The Archmage looked at her and smiled. “Ah yes, the guard and the adventurer,” he said, pausing to scratch under his robes. “I am most interested in the adventurer. He sounds like a remarkable individual I would like to meet one day.”


“Well, about the guard. He won’t be punished, will he?” Miguela asked.


“Scryer Miguela, I am afraid I have to do something. I cannot allow undocumented travels from the compound. I know the rules seem rough, and perhaps I should create a system that allows scryers to go to the hamlet with some light protection. But for the sake of appearances, I need to do something. I have talked with Poe, and I decided to reassign him to caravan duty for a month or two. After that, he will be back. You have my word,” Archmage Belvi explained.


Miguela gave Henna a reassuring look before they started recording the events of last night. Miguela went over the details to the best of her ability. It was strange that when she scried, the memories were crystal clear, but her true memories eluded her at times. The Archmage made her go over her conversations with Koal and the witch multiple times. He seemed more interested in the bounty hunter than the witch who cheated death. The session finished hours later.

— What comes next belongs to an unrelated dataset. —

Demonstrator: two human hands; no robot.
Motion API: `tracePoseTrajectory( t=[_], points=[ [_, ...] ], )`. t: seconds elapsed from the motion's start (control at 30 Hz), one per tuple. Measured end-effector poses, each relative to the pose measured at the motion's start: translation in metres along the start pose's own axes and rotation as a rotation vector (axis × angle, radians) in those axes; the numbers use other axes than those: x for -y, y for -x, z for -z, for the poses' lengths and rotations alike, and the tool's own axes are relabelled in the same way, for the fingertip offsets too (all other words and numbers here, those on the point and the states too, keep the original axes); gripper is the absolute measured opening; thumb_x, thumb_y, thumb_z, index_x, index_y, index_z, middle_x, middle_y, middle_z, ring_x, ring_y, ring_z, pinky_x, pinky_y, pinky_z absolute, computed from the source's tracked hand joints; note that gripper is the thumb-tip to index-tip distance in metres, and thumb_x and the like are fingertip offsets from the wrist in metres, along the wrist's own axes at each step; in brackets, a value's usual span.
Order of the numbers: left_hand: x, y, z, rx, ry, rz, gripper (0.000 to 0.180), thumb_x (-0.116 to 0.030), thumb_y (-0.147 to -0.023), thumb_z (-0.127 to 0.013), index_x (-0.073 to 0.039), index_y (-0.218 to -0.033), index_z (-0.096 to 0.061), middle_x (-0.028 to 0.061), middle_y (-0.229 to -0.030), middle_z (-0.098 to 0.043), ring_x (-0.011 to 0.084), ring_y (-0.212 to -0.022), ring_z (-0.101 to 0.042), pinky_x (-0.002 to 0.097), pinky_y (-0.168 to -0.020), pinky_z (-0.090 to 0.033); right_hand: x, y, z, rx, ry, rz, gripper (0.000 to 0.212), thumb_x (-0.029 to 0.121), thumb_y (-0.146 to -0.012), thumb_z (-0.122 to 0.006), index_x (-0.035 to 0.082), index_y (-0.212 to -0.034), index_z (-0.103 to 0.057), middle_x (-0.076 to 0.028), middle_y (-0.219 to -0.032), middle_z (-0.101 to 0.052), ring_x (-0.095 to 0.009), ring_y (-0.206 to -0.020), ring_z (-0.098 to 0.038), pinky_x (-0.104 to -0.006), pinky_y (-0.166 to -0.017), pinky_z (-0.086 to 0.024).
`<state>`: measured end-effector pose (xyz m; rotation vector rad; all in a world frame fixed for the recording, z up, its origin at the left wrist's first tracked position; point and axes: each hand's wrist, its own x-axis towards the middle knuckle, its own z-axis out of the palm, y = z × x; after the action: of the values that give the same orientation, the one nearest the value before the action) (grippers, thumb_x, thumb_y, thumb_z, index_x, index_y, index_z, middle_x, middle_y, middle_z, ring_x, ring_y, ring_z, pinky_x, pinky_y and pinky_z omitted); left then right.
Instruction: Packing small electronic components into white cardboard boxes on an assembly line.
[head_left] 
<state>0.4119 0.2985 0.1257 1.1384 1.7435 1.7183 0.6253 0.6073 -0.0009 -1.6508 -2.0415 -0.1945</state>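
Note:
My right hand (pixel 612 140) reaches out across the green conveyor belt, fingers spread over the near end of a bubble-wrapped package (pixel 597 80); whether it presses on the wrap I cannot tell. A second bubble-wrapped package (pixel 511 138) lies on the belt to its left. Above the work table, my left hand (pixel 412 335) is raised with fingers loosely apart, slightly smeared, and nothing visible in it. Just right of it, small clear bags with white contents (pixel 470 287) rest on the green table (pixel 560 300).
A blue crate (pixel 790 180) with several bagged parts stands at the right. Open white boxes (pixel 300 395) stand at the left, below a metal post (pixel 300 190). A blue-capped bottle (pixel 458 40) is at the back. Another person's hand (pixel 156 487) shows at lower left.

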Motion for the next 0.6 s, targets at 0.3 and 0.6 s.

“I cannot thank you three publicly, but I want you to know that you did humanity a service. However, if there is a next time, I will not be as lenient because I want to believe that was just a youthful misjudgment, and next time you will go through the proper channels,” the Archmage said, standing up with a stretch and a yawn.


They all thanked the Archmage and were leaving when Archmage Belvi spoke again. “Actually, Scryer Miguela, could you stay for a moment?”


Miguela was exhausted but did not dare refuse his request after being let off without punishment. Caecilia and Henna gave her looks of encouragement as they closed the door behind them.


“Yes, Archmage?” Miguela asked, turning to face him.


“I meant what I said. I am very proud of you. You saw injustice and broke the rules to correct it, even at the risk of your future. That is admirable.”


“Thank you, sir. But, I have learned my lesson, and it won’t happen again.”


“I will believe that when I see it.”


They shared a chuckle, and Miguela decided to ask a question that’d been bothering her since she came to her senses.


“While I have you alone, sir. I would like to ask a question,” Miguela said.


The Archmage nodded, eyebrows raised.


“The witch believed that scrying was necromancy. Why would she think that?”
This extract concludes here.